WHAT THE EXERCISE ASKS: Taking each line of the records in turn, count those containing "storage" and report only the number.
▬▬▬▬▬▬▬▬▬▬
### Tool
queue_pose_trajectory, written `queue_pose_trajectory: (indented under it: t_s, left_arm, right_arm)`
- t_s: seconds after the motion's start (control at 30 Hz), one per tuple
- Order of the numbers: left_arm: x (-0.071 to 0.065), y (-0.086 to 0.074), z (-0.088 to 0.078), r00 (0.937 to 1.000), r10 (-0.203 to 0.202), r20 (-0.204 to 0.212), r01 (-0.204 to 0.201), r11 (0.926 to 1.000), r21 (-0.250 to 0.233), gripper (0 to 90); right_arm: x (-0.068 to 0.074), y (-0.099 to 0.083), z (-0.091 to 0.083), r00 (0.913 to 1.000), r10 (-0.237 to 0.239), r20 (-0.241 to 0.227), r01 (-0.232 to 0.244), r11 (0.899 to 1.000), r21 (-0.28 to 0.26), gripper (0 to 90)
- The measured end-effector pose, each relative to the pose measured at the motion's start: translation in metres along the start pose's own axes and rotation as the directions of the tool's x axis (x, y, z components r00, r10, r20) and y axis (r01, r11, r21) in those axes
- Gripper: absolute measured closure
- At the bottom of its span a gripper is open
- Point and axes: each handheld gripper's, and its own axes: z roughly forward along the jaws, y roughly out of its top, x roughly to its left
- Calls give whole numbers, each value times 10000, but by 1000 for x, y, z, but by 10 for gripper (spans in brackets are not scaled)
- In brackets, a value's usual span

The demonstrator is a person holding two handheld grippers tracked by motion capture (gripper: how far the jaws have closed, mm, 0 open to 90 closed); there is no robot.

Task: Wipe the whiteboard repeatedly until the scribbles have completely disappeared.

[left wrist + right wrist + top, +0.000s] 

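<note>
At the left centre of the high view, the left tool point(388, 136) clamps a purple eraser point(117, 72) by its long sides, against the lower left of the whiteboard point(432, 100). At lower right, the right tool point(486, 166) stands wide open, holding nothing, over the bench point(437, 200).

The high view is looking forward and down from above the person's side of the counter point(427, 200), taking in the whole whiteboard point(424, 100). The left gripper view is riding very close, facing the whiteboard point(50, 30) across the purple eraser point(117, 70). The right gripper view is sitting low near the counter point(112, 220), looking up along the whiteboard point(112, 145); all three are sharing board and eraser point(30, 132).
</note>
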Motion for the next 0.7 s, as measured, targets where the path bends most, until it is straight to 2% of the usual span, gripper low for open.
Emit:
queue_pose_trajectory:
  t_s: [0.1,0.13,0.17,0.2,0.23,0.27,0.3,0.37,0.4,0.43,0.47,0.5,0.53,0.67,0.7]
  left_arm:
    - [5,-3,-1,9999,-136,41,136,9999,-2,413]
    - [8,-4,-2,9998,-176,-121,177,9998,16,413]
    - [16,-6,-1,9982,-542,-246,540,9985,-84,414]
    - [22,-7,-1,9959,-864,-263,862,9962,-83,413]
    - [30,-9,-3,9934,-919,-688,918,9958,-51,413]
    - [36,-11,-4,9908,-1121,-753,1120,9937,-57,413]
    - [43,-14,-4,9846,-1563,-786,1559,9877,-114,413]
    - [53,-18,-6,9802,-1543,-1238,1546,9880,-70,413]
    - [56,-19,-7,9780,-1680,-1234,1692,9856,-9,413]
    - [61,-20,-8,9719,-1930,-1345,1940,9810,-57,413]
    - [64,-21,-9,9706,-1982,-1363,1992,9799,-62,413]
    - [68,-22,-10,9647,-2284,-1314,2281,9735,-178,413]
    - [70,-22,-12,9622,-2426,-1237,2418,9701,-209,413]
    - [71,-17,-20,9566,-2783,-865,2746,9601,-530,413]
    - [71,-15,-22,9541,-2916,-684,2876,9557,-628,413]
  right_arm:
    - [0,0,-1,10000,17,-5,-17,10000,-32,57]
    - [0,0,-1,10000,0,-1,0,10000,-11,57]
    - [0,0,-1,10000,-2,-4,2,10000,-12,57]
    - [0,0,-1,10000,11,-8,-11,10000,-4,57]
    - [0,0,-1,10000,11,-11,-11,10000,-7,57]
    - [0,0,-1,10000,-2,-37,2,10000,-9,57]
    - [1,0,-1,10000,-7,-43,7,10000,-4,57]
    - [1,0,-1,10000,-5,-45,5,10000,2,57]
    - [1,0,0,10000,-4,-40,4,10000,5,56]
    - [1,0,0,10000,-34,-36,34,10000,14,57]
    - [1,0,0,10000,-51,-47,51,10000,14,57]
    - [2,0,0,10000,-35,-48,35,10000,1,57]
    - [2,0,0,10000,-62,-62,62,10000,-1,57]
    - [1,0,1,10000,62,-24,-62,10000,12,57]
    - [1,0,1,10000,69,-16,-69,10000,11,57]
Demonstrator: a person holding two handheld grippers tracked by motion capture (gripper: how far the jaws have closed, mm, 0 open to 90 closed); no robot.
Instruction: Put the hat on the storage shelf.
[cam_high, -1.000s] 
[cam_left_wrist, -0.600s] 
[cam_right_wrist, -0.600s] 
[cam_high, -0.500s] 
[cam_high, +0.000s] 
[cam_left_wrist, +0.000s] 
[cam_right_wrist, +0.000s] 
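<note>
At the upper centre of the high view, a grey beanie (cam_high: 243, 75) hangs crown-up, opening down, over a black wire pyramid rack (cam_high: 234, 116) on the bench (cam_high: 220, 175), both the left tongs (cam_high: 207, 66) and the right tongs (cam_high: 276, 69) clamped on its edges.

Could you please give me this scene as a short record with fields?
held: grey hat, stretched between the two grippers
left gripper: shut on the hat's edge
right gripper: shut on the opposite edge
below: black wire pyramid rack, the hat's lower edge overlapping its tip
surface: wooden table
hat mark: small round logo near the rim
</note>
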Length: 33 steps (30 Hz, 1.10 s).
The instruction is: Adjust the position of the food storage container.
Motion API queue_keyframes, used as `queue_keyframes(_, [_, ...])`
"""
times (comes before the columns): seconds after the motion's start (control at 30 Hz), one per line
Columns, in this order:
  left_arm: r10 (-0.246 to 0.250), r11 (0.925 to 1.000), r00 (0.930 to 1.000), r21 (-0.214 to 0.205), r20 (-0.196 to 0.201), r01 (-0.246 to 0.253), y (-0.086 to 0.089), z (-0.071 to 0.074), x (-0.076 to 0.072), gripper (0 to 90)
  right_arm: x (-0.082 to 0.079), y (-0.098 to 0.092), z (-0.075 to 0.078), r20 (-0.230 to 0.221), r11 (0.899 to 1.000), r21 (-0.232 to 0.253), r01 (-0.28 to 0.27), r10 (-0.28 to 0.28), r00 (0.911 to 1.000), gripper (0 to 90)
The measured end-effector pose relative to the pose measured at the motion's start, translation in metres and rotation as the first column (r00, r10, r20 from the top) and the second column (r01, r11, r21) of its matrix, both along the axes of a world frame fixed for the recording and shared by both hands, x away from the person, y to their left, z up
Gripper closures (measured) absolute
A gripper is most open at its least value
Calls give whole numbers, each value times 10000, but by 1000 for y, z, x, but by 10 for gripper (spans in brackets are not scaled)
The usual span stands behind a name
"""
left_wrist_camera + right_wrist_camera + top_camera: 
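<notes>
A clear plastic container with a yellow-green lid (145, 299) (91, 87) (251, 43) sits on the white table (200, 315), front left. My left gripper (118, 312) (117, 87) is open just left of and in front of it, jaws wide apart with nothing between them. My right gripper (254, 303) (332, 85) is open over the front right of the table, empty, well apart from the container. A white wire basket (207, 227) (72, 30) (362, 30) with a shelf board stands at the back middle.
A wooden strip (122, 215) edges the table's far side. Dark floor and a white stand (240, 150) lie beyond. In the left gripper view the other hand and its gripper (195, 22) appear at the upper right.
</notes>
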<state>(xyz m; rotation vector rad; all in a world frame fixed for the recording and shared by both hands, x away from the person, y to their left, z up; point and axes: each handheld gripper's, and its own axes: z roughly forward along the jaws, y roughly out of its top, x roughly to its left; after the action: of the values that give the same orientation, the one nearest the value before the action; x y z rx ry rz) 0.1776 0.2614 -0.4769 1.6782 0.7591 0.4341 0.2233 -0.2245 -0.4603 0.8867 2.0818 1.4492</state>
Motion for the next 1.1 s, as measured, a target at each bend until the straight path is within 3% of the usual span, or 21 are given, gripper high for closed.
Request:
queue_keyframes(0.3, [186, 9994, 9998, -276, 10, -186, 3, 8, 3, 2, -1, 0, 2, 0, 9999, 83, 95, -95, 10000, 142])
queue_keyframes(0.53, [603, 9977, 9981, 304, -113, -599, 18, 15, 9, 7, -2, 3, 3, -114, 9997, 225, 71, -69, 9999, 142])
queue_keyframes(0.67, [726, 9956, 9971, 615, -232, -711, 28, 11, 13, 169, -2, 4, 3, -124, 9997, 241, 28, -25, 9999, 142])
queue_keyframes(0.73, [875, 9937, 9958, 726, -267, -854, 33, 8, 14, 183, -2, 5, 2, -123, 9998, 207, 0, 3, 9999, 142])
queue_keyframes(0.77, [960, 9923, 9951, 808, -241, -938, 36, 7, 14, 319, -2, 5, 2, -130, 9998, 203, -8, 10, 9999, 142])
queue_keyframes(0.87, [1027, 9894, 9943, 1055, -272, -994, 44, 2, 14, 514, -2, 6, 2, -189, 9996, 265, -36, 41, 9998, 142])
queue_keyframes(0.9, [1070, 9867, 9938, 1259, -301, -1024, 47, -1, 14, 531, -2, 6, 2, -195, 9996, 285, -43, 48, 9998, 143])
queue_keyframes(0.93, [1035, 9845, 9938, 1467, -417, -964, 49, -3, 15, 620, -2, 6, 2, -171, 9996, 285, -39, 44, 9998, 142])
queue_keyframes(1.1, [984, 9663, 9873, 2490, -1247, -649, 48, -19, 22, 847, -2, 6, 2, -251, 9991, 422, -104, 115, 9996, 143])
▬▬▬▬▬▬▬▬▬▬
WORKED SOLUTION: 2